# KoopHawk 2020 Lawn Journey



## KoopHawk (May 28, 2019)

Hey guys, we finished (are finishing) building our house in NW Iowa. I've been following a few journals (@Pete1313 - @g-man - @NoslracNevok to name a few) and doing a lot of research over the last year or so in preparation of planting the yard. TLF has been a great resource.

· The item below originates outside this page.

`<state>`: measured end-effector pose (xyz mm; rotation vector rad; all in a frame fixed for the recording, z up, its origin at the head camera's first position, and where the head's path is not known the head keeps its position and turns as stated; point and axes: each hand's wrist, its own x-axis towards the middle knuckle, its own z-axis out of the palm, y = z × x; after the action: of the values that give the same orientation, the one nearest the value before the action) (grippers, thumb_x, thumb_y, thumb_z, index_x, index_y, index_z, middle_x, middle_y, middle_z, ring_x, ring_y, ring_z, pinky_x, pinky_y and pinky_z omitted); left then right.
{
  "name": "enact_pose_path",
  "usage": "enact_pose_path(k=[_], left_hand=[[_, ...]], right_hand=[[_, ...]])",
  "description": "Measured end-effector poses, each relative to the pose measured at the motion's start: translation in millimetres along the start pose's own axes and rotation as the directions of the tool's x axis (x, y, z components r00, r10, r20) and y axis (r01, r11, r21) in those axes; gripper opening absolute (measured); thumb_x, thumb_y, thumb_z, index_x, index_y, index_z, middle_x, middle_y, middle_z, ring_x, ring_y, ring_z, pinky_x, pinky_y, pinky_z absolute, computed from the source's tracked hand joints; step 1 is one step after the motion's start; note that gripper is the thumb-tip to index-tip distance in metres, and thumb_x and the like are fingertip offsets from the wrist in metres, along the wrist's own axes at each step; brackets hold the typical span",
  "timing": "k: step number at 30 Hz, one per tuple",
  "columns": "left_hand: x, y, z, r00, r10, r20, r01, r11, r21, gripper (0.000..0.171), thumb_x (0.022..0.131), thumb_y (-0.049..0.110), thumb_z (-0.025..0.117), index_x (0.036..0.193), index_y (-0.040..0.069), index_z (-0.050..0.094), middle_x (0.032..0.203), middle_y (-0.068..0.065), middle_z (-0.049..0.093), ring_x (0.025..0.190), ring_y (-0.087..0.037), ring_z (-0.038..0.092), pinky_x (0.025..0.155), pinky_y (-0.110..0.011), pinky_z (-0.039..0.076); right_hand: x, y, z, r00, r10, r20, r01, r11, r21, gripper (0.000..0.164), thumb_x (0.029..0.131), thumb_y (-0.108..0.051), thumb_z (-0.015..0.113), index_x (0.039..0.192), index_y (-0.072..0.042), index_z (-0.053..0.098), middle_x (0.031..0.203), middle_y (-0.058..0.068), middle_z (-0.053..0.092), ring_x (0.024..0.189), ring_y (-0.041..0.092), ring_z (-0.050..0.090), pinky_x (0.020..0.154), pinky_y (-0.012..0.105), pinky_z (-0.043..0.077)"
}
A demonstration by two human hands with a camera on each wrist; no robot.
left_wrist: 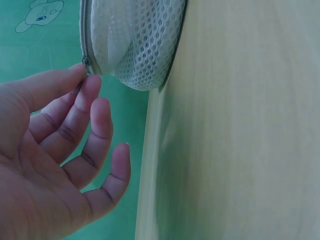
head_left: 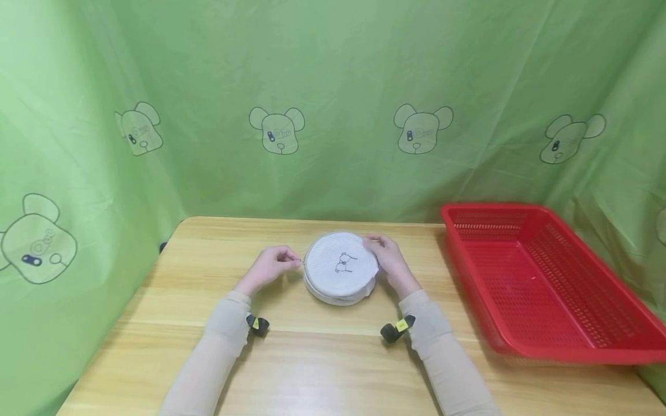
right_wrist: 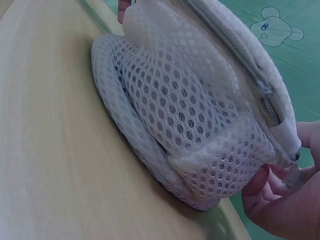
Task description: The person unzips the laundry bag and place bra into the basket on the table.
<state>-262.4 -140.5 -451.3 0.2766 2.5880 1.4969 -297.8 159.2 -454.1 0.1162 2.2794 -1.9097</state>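
Left hand (head_left: 270, 266) is pinching the small grey zip pull (left_wrist: 87, 63); right hand (head_left: 389, 259) is gripping the round white mesh bag (head_left: 333, 276), seemingly light, squashy, by its firmer-looking rim (right_wrist: 286, 135)!

2 bare hands: L hand (head_left: 270, 267) + R hand (head_left: 390, 262). 1 rnd white mesh zip bag (head_left: 333, 283) btwn their fingers (left_wrist: 96, 144), w/ 1 dk line figure (head_left: 344, 263) atop. 1 red rect. plastic basket (head_left: 583, 353), R of R fingers. 1 light-wood surface (head_left: 322, 364) below. 2 blk wrist cams (head_left: 259, 325), 2 beige sleeves (head_left: 205, 358), this side of fingers. 5 outlined bear heads (head_left: 278, 132) (+ bit of 6th) on grn cloth (head_left: 343, 179) beyond.
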Motion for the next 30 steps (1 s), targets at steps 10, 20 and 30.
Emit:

Anyway, here are the nuts and bolts. When I get the landscaping completed, I will have roughly 18,000 square feet of dirt that I need to turn into grass. I decided to go with Bluebank KBG from SSS. I was going back and forth between Bluebank and Mazama but the finer texture of the blades from the NTEP tests was the deciding factor. Everything was very comparable and both would give me the nice dark color that was top priority.







I sent soil samples off to Waypoint and A&L Great Lakes to be analyzed. I wanted to send them to different labs to get tested to compare and hopefully be as accurate as possible. My soil pH is high. Looks like there will be some elemental sulfur applications in my future.(@IaHawk here are my Waypoint results.)




























The A&L sample calls for 5 pounds total N in the first year. That seems excessive. Or is it? Here is my tentative fertilization plan:

Starter Fert 12-24-16 (.43-.85-.21 per 1000sf) 1 app with seed
Milo 6-4-0 (1.16-.77-0 per 1000sf) 2 apps - 1 app with seed and 1 app late summer
Urea 46-0-0 (1.28-0-0 per 1000sf) 6 apps - weekly apps to spoon feed N, may spread out more during heat of summer
10-0-20 (1.11-0-2.22 per 1000sf) 4 apps - weekly apps, alternating with Urea to spoon feed N
Total 3.98-1.62-2.45 over 13 applications

Interesting to note that A&L calculated higher ppm Magnesium but only had it in the high/optimum column whereas Waypoint has it off the charts.

The CEC number from the soil tests and numbers in the Purdue CEC Guide match the USDA Web Soil Survey of my lot that I have Silty Clay Loam soil.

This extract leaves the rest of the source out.